WHAT THE TASK REQUIRES = Somewhere below, one line contains "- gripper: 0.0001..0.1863" and a later line contains "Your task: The". Output those two lines and everything between them exactly, and nothing else.

--

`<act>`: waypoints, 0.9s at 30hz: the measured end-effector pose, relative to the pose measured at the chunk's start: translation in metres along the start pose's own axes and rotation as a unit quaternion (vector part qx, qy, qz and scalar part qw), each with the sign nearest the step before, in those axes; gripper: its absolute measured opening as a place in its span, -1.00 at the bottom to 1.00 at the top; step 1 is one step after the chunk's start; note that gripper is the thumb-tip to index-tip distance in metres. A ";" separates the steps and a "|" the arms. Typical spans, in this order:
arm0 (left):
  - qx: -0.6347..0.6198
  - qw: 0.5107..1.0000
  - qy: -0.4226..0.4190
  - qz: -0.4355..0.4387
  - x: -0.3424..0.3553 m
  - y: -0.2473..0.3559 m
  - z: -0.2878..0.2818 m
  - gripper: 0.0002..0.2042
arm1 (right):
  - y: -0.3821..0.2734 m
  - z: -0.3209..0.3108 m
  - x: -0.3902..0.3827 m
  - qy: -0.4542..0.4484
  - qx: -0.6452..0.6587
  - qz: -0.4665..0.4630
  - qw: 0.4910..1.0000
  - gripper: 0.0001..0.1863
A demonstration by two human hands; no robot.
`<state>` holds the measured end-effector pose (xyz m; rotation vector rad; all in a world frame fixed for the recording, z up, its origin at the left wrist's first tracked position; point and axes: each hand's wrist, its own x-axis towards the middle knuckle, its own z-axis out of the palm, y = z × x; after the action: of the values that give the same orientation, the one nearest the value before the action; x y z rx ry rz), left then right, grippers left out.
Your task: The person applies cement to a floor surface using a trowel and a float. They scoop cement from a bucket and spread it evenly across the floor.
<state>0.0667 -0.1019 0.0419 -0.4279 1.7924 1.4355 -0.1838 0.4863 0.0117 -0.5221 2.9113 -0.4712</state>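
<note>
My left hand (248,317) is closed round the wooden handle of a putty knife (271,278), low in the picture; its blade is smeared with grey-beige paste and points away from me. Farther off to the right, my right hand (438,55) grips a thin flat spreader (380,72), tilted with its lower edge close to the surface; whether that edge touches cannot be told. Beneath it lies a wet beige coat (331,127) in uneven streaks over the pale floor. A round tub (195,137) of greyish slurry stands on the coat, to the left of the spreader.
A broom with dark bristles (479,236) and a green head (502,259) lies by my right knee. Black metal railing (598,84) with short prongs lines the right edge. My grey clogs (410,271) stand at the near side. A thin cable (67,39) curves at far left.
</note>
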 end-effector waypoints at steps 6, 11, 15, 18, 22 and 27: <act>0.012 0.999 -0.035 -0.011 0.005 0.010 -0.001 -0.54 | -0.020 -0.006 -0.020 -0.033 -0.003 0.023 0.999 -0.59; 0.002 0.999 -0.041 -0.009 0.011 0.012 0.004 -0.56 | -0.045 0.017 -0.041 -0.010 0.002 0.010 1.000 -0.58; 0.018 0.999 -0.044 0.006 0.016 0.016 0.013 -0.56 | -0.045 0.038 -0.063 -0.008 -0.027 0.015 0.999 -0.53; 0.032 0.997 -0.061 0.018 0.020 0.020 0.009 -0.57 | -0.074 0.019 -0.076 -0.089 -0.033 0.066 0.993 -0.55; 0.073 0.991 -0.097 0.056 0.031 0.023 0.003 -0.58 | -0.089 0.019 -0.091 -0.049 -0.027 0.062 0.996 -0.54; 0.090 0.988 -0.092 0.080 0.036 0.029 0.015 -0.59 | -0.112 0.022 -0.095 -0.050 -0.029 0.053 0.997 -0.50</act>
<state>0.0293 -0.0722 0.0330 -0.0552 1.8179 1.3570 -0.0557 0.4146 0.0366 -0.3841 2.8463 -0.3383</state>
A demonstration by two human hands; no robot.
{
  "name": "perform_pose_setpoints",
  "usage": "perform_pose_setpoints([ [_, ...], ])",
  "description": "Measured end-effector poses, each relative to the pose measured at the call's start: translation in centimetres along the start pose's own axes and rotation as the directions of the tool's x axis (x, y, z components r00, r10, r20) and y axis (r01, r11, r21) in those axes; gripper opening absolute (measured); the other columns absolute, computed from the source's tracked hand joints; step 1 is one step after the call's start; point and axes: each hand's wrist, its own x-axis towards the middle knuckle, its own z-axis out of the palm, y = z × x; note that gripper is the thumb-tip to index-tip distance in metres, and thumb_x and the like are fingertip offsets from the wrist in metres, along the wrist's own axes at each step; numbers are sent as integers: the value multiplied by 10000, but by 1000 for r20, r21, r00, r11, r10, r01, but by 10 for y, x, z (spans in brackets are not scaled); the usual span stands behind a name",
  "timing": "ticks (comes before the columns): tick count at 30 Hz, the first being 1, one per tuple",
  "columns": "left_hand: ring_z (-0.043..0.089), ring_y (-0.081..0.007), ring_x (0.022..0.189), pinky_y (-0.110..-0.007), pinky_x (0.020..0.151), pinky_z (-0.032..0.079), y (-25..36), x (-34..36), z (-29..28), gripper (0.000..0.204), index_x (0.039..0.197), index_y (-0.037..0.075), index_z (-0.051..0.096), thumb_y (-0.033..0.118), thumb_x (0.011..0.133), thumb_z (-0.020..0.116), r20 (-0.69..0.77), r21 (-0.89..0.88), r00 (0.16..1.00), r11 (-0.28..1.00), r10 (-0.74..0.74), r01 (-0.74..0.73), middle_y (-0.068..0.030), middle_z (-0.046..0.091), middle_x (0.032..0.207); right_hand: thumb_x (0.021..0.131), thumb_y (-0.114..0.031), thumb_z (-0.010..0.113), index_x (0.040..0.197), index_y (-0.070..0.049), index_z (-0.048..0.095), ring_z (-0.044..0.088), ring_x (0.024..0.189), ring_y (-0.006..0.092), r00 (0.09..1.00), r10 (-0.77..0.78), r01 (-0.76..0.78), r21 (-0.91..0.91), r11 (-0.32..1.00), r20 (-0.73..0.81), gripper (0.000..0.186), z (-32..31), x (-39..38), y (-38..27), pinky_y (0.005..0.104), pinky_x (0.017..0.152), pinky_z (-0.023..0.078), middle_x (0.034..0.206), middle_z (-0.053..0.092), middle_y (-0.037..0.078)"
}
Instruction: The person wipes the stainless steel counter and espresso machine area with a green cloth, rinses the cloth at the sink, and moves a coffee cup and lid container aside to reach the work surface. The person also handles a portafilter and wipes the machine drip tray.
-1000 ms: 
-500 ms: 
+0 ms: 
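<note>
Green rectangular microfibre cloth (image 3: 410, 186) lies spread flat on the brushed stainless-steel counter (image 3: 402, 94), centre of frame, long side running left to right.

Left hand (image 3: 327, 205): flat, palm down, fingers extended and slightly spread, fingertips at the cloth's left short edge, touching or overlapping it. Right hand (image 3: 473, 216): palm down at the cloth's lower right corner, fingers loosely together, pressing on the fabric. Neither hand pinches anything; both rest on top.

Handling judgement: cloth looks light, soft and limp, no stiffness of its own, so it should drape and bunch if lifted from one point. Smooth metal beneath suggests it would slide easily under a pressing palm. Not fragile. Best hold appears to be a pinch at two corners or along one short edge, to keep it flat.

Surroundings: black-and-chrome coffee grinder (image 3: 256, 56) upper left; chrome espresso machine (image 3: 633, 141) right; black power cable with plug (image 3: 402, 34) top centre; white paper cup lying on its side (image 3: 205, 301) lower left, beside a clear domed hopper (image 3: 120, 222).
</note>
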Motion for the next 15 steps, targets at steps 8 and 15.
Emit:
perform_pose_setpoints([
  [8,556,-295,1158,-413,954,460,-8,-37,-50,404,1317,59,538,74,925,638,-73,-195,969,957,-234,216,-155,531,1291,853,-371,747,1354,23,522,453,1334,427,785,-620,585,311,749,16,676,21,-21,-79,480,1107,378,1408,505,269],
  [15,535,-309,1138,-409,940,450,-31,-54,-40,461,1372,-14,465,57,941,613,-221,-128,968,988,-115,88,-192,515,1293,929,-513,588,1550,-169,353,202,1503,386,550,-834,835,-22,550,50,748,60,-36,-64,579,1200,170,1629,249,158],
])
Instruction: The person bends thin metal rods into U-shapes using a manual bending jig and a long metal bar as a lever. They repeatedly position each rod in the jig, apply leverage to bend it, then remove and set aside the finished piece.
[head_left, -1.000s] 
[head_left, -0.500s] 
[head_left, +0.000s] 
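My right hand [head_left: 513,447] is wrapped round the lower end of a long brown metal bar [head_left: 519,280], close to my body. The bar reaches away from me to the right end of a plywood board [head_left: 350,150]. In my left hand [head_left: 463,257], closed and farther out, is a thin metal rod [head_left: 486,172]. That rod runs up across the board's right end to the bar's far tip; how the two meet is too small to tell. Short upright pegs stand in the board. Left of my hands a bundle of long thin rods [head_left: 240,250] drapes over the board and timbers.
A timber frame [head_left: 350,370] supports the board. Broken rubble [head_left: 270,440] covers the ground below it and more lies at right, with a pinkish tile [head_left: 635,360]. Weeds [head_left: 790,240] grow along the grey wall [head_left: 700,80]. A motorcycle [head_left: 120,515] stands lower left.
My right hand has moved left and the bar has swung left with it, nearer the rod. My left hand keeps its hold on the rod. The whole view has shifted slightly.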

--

EXPECTED ANSWER =
  - gripper: 0.0001..0.1863
A demonstration by two human hands; no robot.
`<state>` holds the measured end-effector pose (xyz m; rotation vector rad; all in a world frame fixed for the recording, z up, its origin at the left wrist's first tracked position; point and axes: each hand's wrist, its own x-axis towards the middle knuckle, its own z-axis out of the palm, y = z × x; after the action: of the values that give the same orientation, the one nearest the value before the action; x y z rx ry rz), left then right, grippers left out.
Your task: The person applies cement to a floor surface using a trowel and a float. They scoop cement from a bucket and spread it evenly across the floor.

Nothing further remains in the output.